Vale lembrar que as pessoas transgêneras sofrem de uma permanente invisibilidade em relação a vários aspectos da vida quotidiana. Aspectos que a nós, cisgêneros, parecem ‘normais’, como o fato de ninguém estranhar que meu nome na identidade difere da imagem que eu tenho e passo às pessoas no convívio social. Aliás, para ser o que sou não preciso de um atestado médico falando… que eu tenho um transtorno psiquiátrico!
E no caso da figura, há um agravante: a exclusão de pessoas trans* do espectro de homens e mulheres. Homens trans* são homens e mulheres trans* são mulheres. Parece tautológico ter de repetir isso, mas no atual estado de coisas, não é ainda. Claro, há também pessoas não-binárias. Mas trans* não são, necessariamente, uma categoria, ou um outro gênero, fora do gênero masculino ou feminino. Agora, se alguém “foi lá falar sobre gênero” — e eu leio esse lá da figura como o lugar do “legítimo” saber, do poder de dizer da taxonomia do mundo, lugar esse que comumente é ocupado por pessoas cisgêneras -, talvez fosse de “cisperar” que essa pessoa ao menos não reproduzisse o preconceito do senso-comum.
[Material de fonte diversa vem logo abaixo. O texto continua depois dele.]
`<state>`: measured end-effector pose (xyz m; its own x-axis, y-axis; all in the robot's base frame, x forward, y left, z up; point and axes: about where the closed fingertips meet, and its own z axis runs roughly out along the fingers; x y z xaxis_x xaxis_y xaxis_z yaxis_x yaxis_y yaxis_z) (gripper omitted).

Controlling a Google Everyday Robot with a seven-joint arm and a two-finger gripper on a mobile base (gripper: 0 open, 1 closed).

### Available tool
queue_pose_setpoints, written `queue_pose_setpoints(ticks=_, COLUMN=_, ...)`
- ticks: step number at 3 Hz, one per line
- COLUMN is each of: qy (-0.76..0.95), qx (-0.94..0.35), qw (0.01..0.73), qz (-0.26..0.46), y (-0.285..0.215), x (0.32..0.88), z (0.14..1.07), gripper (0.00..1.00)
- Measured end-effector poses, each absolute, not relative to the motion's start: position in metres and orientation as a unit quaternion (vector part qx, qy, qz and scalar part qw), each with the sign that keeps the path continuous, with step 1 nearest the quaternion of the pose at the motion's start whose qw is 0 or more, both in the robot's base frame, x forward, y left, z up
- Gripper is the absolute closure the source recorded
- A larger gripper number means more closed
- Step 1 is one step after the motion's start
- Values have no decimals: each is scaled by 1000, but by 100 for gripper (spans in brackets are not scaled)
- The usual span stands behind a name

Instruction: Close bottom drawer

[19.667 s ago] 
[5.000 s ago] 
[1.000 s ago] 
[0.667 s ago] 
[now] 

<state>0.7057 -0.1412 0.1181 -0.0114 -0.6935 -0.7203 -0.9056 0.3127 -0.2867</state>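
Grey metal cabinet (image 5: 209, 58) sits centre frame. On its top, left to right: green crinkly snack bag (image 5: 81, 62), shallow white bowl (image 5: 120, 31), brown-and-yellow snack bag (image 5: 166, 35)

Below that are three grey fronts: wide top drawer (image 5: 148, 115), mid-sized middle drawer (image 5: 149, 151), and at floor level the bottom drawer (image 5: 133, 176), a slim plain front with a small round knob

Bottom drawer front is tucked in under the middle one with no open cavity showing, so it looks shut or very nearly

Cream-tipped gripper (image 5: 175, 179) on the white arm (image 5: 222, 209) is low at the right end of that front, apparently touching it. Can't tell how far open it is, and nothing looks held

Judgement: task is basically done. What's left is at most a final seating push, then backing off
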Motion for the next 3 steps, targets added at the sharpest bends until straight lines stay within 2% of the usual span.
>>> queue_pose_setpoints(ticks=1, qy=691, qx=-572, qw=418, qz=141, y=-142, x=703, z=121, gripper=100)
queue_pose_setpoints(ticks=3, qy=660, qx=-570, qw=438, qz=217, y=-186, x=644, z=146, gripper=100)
Além disso, a língua é uma construção, ela não muda por decreto. Muitas vezes alternativas irrompem para responder a um silêncio, a uma não-nomeação de algo que demanda um nome. Por exemplo, o termo cisgênero. Eu aprendi pela linguagem que tinha à época — cresci nos anos oitenta — que a oposição às pessoas transgêneras — que eu basicamente identificava como travestis — eram as pessoas… normais. Particularmente, eu não achava as travestis anormais. Mas minha estrutura de pensamento não dispunha senão do repertório linguístico que reproduzia a ideia de que as travestis — e, na verdade, qualquer pessoa transgênera — não era normal. Faltava-me exatamente a palavra cisgênero! Aliás, é sintomático que o corretor ortográfico automático do meu Google Chrome grife como errada a palavra cisgênero e não aponte erro na palavra transgênero. Tocando essa questão, vale muito a leitura desse texto magnífico, que mostra a relação entre o irrompimento da noção de cisgeneridade e a possibilidade (política) de contestação da normatividade cisgênera.
No caso dessa imagem do post: Por que alguém que vai falar sobre gênero não poderia dizer, por exemplo, “os homens, as mulheres e as pessoas não-binárias”? Simples, direto, inclusivo e, me parece, mais respeitoso com o estar-sendo de cada um.
Longe de mim dizer o que é certo e errado, sobretudo no campo da linguagem. Em especial no que deve ser ou não dito para se referir a pessoas trangêneras, tendo em vista que eu sou uma pessoa cisgênera e o que me cabe nesse campo, se eu quiser respeitar as pessoas trans* — e minha opção é sempre pelo respeito -, é estar atento a como as pessoas pedem que eu me refira a elas.
Vamos voltar um pouco no tempo, num tempo em que eu não era sequer nascido. No tempo dos meus avós, quando era comum pais esconderem em casa filhos deficientes — sobretudo com deficiência mental ou graves problemas físicos. Nesse tempo, era “aceitável” se referir a deficientes físicos como aleijados, coxos, mancos, aleijões, etc. E a deficientes mentais como retardados, mongóis, débeis, entre outras coisas.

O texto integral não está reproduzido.